• _Task to complete_: For the word "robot", tally the lines of the data that contain it and give the tally alone.

---------- Records supplied

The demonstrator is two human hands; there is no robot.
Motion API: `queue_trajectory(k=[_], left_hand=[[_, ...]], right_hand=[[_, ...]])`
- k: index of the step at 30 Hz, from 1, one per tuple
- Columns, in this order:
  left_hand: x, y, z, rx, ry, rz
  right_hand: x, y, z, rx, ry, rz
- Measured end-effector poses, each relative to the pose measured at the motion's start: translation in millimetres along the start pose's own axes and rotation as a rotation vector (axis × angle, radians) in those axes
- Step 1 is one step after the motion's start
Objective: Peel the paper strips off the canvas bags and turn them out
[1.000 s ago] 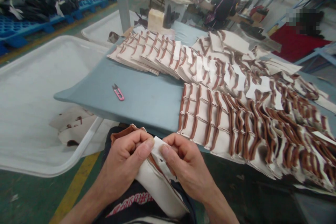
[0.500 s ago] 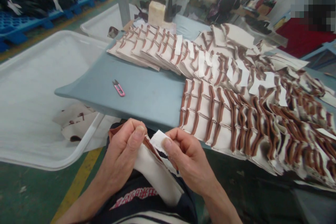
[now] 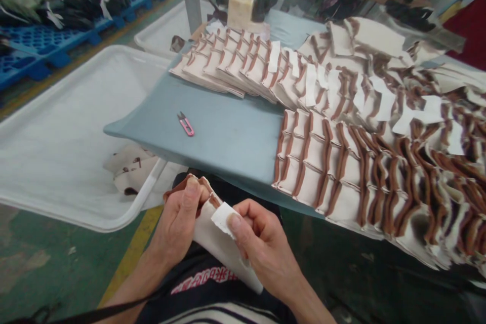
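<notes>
Two bare hands in the head view, both working: left hand (image 3: 176, 223) pinches the brown-edged top of a cream piece (image 3: 216, 243) between thumb and curled fingers, right hand (image 3: 261, 240) pinches a white strip (image 3: 223, 217) under its thumb. The cream piece sits over the person's lap, just in front of the near edge of the blue table (image 3: 228, 131); the strip lies over it, and whether the two are joined is unclear. To handle this well, I'd keep the left pinch firm and close to the brown edge, hold the right thumb flat on the strip, and move slowly so the thin white stuff doesn't tear (its edge looks a bit ragged). Counts: one piece in hand, one strip in hand, one pair of pink snips (image 3: 186, 124) on the table, two white bins, the large one (image 3: 76, 106) nearer and the small one (image 3: 163, 30) behind, two main rows, front row (image 3: 330, 162) and back row (image 3: 231, 63), pieces overlapping too tightly to count, plus at least eight loose white strips on the back row.
</notes>
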State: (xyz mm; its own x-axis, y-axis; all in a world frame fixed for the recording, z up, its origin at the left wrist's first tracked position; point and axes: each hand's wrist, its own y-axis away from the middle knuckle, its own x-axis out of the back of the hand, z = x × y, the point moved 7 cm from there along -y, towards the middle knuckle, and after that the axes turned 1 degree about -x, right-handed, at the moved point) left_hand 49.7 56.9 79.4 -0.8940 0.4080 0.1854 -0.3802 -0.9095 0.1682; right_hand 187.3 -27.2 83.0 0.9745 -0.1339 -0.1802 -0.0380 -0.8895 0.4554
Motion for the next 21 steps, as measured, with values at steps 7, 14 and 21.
queue_trajectory(k=[7,14,21], left_hand=[[-2.2,10,-16,0.114,0.119,-0.095],[-6.2,11,-30,0.141,0.234,-0.13],[-3.3,14,-24,0.017,0.156,-0.138]], right_hand=[[-5,-1,9,-0.003,0.011,0.026],[-6,-2,16,-0.003,0.104,0.11],[-7,-4,15,-0.008,0.094,0.134]])
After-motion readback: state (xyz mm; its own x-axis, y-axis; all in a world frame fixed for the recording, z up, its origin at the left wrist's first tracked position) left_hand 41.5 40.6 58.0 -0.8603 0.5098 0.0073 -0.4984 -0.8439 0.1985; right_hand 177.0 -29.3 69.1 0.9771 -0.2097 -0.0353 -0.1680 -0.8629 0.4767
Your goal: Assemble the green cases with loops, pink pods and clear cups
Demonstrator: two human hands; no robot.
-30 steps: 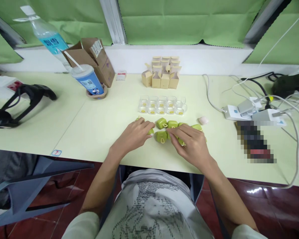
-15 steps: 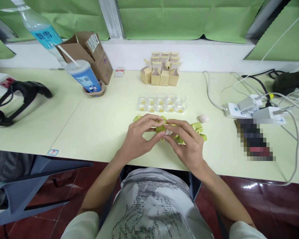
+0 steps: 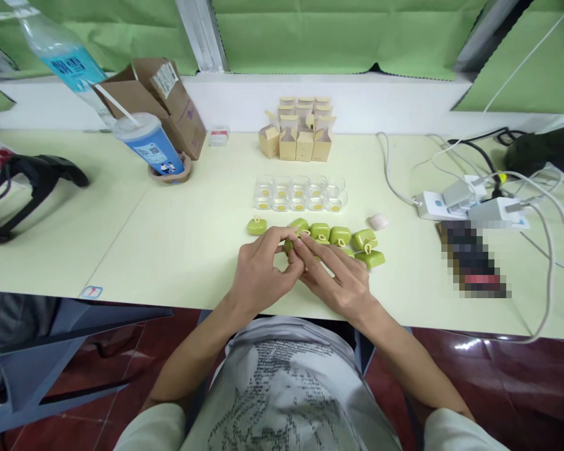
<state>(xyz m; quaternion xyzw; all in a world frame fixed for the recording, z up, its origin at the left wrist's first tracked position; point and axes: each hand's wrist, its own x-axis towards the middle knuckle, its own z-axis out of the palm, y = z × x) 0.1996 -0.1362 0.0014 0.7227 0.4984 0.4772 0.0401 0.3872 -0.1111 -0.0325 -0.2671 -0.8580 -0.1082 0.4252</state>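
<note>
My left hand [image 3: 264,266] pinches a small glossy green case [image 3: 288,247], mostly hidden by the fingers. The fingers of my right hand [image 3: 341,282] are pressed together against the same case, meeting my left fingertips. Just beyond and beside the hands lie several similar green cases with pale yellow loops, among them a single one [image 3: 257,226] at the left and a tilted one [image 3: 370,259] at the right. A pale pinkish-white lump [image 3: 378,221] rests behind the right end of this group.
Several clear cups [image 3: 299,194] with yellow marks stand in two rows farther back. Behind them are small open cardboard boxes [image 3: 304,144]. A blue drink cup [image 3: 153,147] and a larger carton [image 3: 188,119] stand left; a power strip [image 3: 435,205] with cables lies right.
Both hands have shifted slightly left and tilted closer together. The whitish bit seen between the fingertips is no longer visible; a green case shows there, and more green cases are uncovered.
</note>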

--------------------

• _Response below_: 2